● **Activity**
Below are some records. Reproduce them exactly from their first line through the line with "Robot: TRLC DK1", inclusive.

==*==

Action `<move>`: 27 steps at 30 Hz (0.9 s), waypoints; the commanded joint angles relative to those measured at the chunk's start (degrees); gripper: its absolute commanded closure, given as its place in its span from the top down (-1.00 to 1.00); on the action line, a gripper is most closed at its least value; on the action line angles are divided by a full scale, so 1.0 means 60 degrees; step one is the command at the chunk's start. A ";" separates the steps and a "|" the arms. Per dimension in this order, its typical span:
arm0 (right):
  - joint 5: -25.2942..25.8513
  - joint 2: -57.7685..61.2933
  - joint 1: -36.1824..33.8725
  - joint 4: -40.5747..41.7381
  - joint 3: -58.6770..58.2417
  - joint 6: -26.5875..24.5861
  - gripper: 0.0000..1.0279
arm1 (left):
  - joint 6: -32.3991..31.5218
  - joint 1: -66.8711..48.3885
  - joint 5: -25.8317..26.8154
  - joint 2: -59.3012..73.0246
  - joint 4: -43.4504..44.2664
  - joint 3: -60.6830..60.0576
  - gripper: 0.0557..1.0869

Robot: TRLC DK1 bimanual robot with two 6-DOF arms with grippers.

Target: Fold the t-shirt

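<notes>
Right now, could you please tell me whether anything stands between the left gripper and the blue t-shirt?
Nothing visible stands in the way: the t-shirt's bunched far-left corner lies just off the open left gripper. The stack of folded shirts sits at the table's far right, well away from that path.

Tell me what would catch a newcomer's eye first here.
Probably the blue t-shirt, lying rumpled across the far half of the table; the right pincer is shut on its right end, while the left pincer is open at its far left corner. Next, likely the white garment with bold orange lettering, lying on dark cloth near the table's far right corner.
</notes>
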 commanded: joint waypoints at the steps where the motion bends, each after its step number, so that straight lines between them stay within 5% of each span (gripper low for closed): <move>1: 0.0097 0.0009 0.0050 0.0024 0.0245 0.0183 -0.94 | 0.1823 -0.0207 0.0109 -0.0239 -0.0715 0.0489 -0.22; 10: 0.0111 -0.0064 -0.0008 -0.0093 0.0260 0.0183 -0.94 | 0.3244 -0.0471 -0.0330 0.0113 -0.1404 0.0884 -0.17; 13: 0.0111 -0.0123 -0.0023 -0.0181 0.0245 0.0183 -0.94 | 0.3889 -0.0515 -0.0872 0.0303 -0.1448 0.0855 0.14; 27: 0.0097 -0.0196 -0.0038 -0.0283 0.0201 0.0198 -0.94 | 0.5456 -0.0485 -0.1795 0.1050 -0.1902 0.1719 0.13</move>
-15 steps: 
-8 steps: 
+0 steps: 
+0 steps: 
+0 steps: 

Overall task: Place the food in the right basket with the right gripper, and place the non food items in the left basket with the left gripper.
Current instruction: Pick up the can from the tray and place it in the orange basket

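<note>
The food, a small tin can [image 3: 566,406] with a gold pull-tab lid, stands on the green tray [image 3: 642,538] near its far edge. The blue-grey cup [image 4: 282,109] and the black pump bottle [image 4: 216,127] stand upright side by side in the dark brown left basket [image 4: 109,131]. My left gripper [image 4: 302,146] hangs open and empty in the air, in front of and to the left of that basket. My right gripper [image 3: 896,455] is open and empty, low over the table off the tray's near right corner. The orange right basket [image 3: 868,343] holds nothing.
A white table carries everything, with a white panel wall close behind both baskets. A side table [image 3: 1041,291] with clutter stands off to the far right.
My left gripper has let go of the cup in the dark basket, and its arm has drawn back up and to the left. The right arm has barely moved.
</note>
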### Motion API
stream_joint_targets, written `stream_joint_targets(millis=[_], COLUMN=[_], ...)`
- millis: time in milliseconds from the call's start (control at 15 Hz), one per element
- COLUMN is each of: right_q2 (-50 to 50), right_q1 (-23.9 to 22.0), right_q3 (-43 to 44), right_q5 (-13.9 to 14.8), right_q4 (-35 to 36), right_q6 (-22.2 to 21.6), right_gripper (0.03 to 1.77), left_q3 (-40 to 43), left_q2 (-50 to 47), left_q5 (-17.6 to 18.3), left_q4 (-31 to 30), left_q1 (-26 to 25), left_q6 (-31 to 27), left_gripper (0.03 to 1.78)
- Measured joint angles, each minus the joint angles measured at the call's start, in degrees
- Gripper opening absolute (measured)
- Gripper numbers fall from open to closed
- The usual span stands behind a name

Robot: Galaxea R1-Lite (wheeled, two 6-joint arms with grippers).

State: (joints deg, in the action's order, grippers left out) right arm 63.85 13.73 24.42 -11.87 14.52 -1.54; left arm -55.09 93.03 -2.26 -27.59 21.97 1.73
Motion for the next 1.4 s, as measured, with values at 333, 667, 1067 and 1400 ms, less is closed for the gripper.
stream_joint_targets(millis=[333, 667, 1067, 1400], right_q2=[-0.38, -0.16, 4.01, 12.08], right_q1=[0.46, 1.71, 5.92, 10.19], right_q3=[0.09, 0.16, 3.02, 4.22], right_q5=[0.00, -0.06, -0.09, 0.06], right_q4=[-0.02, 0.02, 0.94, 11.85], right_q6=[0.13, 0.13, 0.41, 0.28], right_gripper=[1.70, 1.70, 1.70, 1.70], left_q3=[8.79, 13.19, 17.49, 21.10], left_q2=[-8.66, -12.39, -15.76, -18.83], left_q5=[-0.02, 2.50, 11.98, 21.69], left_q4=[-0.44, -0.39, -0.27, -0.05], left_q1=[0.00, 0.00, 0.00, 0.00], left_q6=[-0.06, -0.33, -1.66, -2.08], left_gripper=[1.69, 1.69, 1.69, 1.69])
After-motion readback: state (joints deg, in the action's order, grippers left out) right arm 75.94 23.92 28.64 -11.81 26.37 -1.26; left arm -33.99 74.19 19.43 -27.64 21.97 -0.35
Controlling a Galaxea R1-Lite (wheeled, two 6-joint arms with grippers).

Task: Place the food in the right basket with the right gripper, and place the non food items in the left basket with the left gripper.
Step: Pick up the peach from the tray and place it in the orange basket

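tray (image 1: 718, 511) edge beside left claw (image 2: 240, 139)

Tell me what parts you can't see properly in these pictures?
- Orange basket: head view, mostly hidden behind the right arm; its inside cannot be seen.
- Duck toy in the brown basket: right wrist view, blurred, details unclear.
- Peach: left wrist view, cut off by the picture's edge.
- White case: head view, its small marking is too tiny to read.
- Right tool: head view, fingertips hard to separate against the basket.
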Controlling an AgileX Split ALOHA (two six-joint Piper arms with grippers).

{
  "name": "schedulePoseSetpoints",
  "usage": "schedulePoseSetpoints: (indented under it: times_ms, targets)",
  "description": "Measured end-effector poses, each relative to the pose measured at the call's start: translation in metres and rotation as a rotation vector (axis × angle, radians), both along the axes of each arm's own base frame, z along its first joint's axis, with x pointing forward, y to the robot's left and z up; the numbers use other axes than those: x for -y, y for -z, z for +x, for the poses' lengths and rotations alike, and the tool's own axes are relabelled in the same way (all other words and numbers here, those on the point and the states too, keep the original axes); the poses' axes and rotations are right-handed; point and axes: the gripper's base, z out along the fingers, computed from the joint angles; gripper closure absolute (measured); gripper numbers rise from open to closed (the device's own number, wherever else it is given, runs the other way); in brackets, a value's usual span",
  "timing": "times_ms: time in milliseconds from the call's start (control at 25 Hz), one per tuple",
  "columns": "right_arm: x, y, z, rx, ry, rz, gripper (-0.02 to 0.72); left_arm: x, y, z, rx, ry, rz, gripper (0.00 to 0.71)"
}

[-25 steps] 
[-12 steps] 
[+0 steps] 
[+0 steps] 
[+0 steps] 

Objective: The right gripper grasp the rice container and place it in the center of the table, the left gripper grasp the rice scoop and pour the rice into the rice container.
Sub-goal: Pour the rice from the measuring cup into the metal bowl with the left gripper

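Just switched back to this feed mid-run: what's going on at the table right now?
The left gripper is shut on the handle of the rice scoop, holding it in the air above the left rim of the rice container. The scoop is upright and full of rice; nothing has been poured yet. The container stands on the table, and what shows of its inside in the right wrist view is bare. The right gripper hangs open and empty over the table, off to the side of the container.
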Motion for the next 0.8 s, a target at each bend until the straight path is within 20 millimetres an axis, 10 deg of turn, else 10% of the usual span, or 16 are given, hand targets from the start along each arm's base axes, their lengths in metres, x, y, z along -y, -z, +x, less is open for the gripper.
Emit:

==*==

● **Exercise response**
Action `<move>`: 27 steps at 30 Hz (0.9 s), waypoints; the commanded joint angles relative to those measured at the chunk's start (degrees); gripper: its absolute commanded closure, given as its place in its span from the top down (-1.00 to 1.00); on the action line, a gripper is most closed at its least value; on the action line angles are divided by a full scale, so 1.0 means 60 degrees; step one is the command at the chunk's start. A ";" separates the steps and a "|" the arms. Per dimension in this order, its typical span:
arm0 (right):
  - joint 5: -25.2942..25.8513
  - joint 2: -57.7685..61.2933
  - joint 1: -36.1824..33.8725
  - joint 4: -40.5747..41.7381
  - joint 3: -58.6770..58.2417
  - joint 6: -26.5875..24.5861
  - gripper: 0.0000..1.0279
arm1 (left):
  - joint 6: -32.3991..31.5218
  - joint 1: -66.8711..48.3885
  - joint 5: -25.8317..26.8154
  - joint 2: -59.3012..73.0246
  - joint 4: -43.4504..44.2664
  - joint 3: -60.6830..60.0576
  - gripper: 0.0557..1.0869

Robot: TRLC DK1 bimanual robot with two 6-DOF arms with grippers.

This answer requires nothing more.